Long before she was even sure she wanted children, Tullis had wept over accounts of Romanian orphanages and fantasized about adopting: “There was something about the idea of a motherless child that just ripped me.” Her husband, Steve Hubbell, at the time a foreign correspondent, was more hesitant—it was “RHS, or reluctant-husband syndrome,” she jokes, using an acronym she’s heard from other adoptive mothers. He worried about the ethical conundrums and risks involved; so at 36, Tullis gave birth to Malcolm, a “real Earth Mother experience.” But by the time the couple came around to having a second child, Tullis was 41 and Hubbell was more open to adoption. Ethiopia seemed the ideal choice: Each of them had professional and personal connections to Africa, and Tullis knew about the orphan crisis there. The pair decided on a toddler, since more older children were available and they thought it would be good to have a child closer to Malcolm in age.

But bringing Mesta home proved more difficult than Tullis had anticipated. “When I knew you were coming over, I thought, How honest am I going to be?” Tullis tells me, as her cat tiptoes around us and Mesta plays with her dad in the kitchen. “There were definitely times at the beginning when I thought, ‘I’ve made a bad mistake, I’ve ruined my family, my son is furious at me. You know, this is a nightmare. If I could only undo this entire thing!’ ”

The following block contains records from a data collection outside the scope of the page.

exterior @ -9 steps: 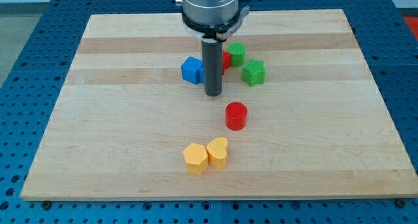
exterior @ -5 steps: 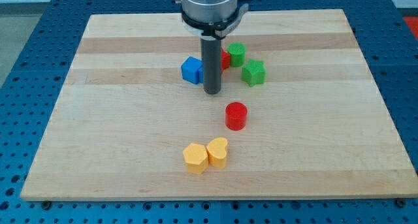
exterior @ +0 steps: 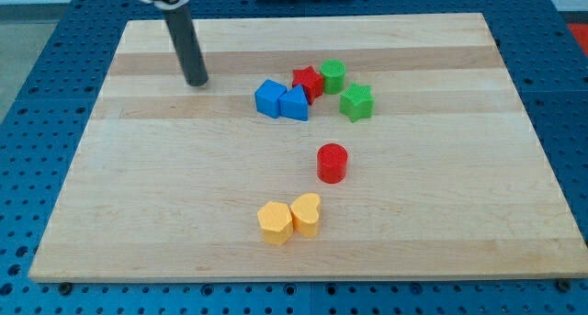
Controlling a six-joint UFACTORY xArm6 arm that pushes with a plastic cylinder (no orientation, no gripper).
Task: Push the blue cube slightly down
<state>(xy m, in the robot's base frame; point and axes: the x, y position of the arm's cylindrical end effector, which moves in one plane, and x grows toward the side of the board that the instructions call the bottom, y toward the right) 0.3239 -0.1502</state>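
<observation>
Camera view: my tip (exterior: 197, 82) upper left, apart from blue cube (exterior: 269, 97); no hand fitted. Risk: off-centre approach shoves adjacent blue block (exterior: 296, 105) instead.

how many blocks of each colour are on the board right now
blue: 2, a cube and a second block touching it
red: 2, a star-like block and a cylinder
green: 2, a round one and a star
yellow: 2, a hexagon-like block and a heart
total: 8
</observation>
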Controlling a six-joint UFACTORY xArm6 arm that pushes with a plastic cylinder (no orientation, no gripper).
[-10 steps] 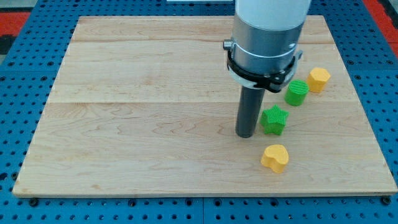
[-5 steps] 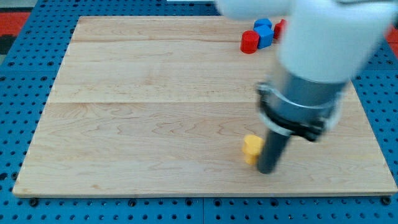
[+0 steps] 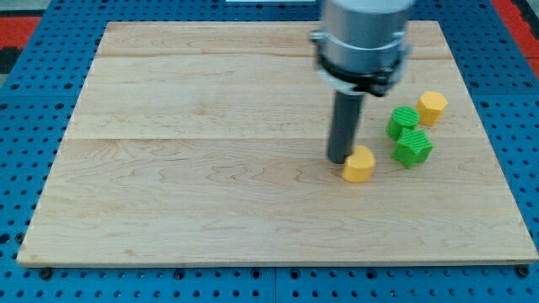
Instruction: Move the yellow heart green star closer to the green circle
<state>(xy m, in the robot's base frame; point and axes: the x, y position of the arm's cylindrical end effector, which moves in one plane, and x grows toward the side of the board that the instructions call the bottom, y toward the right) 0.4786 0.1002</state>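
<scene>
Dark and straight, the rod comes down from the grey cylinder of the arm (image 3: 362,42) near the view's top, and you can see my tip (image 3: 338,160) resting on the wooden board (image 3: 194,151) a little to the right of its middle. No gripper is fitted, so nothing at the rod's end spreads or presses together: it ends in a plain blunt point. Immediately to the tip's right, and slightly toward the view's bottom, sits the yellow heart (image 3: 360,165); it looks to be touching the rod's lower end, or to stand just beside it, and you cannot tell which from this angle. Farther to the right of the tip, past the heart, you find the green star (image 3: 413,146), apart from the heart with bare wood between them. Directly above the star, toward the view's top, is the green circle (image 3: 402,121); the two green blocks stand so close that they appear to touch. Up and to the right of the circle, farthest from the tip, is a yellow block (image 3: 432,107) of a hexagon-like shape, just beside the circle. Around the board you see the blue perforated table (image 3: 25,168), and a red patch shows at the upper corners.
</scene>
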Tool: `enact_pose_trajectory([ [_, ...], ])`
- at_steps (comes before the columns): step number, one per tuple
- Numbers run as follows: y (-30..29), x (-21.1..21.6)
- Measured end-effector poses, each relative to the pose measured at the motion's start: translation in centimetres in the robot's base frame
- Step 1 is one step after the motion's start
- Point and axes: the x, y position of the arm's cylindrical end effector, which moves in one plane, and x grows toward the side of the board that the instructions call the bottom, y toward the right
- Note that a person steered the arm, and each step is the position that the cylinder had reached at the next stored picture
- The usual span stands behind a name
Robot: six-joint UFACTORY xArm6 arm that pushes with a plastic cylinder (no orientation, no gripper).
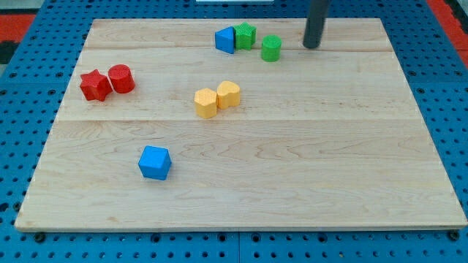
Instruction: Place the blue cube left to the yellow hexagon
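Note:
The blue cube (154,162) sits on the wooden board (307,168) at the lower left. Two yellow blocks touch near the middle: a hexagon-like one (206,103) on the left and another yellow block (229,94) on its right; I cannot tell their shapes apart for sure. My tip (312,46) rests near the view's top, right of centre, far from the blue cube and well up and right of the yellow blocks.
A blue triangular block (225,39), a green star (245,35) and a green cylinder (271,48) cluster at the top, left of my tip. A red star (94,85) and a red cylinder (121,78) sit at the left.

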Motion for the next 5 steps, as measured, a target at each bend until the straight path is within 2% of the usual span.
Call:
enact_pose_trajectory([
  [1,-8.1,-1.3],
  [2,-11.1,-1.0],
  [3,-0.3,7.3],
  [4,-1.3,20.8],
  [5,-9.1,28.7],
])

Some of her reaction, she knew, was simply the shift to two children and had little to do with blending an adopted child with a biological one: “I missed my one-on-one time with Malcolm.” Dealing with a toddler had its own complexities; with no English, Mesta threw monster tantrums, unable to express her needs. She would howl, “Wisha!”—the Amharic word, the family discovered, for dog. “We’re always trying to unpack what part is about being adopted, what part is about being 3 or our personalities. She’s more testing with me, but that might be because she’s more reluctant about me as the mother replacement.”

The adoption process itself was far more unsettling than she’d envisioned when she first read about the orphans of Ethiopia. For one thing, Mestawit—like many children involved in foreign adoptions (and domestic adoptions, of course)—had living family members. She also wasn’t an orphan, though Tullis didn’t know this until eight months into the yearlong process, when they received Mesta’s file: Mesta’s father had died when she was an infant, but her mother was alive, though ill and poverty-stricken. Before they left Ethiopia, Tullis took Mestawit to see her biological mother to say good-bye. It was a devastating experience.

“I feared that she would cling to her mother and I would be ripping her away,” recalls Tullis. “That did not happen at all. But it was pretty heart-wrenching to be taking this child away from her family for the last time.” The three of them sat together in the small, round, polished house three hours outside Addis Ababa where Mestawit’s aunts had prepared a feast of stews. “When Mesta’s mother greeted us, she did this bowing thing, like ‘Thank you, thank you for taking my child.’ Which was almost embarrassing, because I’m not doing this because—it’s a terrible thing that I’m doing! But for her, she felt that this was her only option.”

Malcolm had gone along with his parents on the trip. It is a journey he remembers as utterly surreal: “When I got to Ethiopia, I was like, ‘I’m not in Ethiopia! It’s just a dream!’” In America, Malcolm had watched videos of Mesta and was excited to meet his sister, but after he arrived in Addis Ababa, he felt overwhelmed. “It’s so sad! It’s so sad!” he said over and over, at the thought of Mesta’s saying good-bye to the mother with whom she had lived until months before. Tullis and Hubbell were the kind of couple who shared everything with their firstborn, but they came to regret bringing him along. “It was just too intense for someone his age.”